▶ Exercise goal:
Omit every picture, then return the listing verbatim.

▶ Data extract:
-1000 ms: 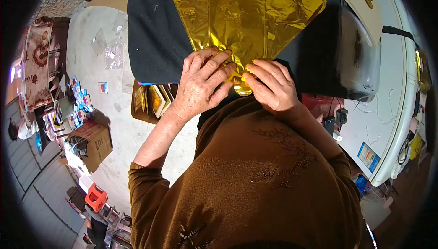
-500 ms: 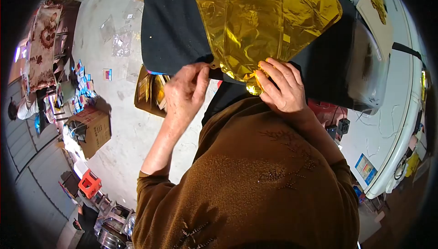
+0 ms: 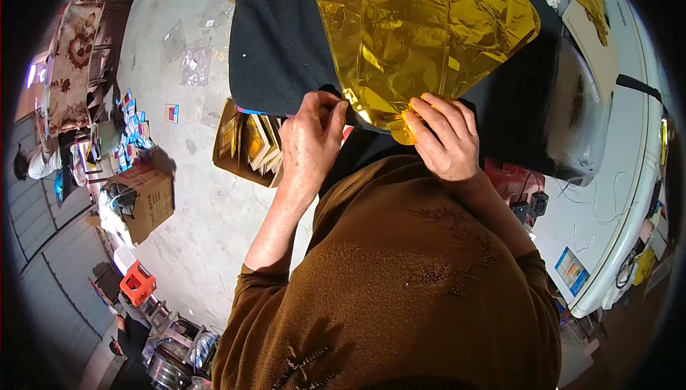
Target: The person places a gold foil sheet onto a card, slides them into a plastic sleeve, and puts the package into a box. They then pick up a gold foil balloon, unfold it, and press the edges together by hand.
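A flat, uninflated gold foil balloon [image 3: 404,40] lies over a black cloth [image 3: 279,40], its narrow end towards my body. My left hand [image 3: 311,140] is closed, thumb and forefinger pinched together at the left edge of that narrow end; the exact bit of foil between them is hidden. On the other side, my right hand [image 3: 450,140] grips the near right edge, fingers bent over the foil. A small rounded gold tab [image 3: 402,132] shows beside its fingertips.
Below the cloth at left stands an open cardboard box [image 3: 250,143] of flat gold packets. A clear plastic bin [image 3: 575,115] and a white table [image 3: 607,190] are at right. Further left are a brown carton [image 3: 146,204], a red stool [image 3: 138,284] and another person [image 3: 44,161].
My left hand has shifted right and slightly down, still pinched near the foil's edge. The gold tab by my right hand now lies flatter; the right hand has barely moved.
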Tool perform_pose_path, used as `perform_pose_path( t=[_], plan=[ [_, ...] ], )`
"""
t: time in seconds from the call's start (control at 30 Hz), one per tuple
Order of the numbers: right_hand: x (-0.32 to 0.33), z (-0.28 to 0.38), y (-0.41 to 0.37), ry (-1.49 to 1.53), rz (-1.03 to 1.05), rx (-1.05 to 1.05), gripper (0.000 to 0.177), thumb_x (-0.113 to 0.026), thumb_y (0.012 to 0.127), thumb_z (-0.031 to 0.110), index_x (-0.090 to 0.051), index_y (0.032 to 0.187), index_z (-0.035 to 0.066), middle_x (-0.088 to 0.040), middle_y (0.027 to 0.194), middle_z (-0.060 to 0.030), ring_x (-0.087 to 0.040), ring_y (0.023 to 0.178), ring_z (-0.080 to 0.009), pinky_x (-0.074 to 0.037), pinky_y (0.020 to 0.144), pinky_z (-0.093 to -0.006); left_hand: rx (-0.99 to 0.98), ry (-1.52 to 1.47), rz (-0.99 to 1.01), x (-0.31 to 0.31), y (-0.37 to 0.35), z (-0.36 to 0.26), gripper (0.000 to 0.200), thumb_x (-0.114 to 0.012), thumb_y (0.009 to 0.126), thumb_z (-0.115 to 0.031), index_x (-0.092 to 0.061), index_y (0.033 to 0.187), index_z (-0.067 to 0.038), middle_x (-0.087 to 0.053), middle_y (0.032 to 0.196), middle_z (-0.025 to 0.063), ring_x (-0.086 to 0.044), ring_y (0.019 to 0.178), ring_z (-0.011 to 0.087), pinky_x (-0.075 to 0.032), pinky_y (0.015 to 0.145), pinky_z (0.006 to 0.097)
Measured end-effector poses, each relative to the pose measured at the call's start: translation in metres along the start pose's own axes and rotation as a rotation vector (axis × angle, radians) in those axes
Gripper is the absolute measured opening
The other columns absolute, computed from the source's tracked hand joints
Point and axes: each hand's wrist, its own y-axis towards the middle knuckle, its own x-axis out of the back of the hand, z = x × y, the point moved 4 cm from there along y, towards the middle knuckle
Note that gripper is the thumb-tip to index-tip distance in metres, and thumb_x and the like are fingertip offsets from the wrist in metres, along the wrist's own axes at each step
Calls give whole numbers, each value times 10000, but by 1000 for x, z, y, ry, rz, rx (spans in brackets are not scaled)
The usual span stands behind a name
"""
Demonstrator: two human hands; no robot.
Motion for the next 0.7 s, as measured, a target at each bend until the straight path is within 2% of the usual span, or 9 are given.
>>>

▶ Response to this exercise:
-1000 ms: 
-500 ms: 
+0 ms: 
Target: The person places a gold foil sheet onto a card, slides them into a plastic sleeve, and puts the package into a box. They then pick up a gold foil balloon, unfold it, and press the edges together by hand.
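A flat, uninflated gold foil balloon [image 3: 404,40] lies over a black cloth [image 3: 279,40], its narrow end towards my body. My left hand [image 3: 311,140] is closed, thumb and forefinger pinched together at the left edge of that narrow end; the exact bit of foil between them is hidden. On the other side, my right hand [image 3: 450,140] grips the near right edge, fingers bent over the foil. A small rounded gold tab [image 3: 402,132] shows beside its fingertips.
Below the cloth at left stands an open cardboard box [image 3: 250,143] of flat gold packets. A clear plastic bin [image 3: 575,115] and a white table [image 3: 607,190] are at right. Further left are a brown carton [image 3: 146,204], a red stool [image 3: 138,284] and another person [image 3: 44,161].
My left hand has shifted right and slightly down, still pinched near the foil's edge. The gold tab by my right hand now lies flatter; the right hand has barely moved.
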Tool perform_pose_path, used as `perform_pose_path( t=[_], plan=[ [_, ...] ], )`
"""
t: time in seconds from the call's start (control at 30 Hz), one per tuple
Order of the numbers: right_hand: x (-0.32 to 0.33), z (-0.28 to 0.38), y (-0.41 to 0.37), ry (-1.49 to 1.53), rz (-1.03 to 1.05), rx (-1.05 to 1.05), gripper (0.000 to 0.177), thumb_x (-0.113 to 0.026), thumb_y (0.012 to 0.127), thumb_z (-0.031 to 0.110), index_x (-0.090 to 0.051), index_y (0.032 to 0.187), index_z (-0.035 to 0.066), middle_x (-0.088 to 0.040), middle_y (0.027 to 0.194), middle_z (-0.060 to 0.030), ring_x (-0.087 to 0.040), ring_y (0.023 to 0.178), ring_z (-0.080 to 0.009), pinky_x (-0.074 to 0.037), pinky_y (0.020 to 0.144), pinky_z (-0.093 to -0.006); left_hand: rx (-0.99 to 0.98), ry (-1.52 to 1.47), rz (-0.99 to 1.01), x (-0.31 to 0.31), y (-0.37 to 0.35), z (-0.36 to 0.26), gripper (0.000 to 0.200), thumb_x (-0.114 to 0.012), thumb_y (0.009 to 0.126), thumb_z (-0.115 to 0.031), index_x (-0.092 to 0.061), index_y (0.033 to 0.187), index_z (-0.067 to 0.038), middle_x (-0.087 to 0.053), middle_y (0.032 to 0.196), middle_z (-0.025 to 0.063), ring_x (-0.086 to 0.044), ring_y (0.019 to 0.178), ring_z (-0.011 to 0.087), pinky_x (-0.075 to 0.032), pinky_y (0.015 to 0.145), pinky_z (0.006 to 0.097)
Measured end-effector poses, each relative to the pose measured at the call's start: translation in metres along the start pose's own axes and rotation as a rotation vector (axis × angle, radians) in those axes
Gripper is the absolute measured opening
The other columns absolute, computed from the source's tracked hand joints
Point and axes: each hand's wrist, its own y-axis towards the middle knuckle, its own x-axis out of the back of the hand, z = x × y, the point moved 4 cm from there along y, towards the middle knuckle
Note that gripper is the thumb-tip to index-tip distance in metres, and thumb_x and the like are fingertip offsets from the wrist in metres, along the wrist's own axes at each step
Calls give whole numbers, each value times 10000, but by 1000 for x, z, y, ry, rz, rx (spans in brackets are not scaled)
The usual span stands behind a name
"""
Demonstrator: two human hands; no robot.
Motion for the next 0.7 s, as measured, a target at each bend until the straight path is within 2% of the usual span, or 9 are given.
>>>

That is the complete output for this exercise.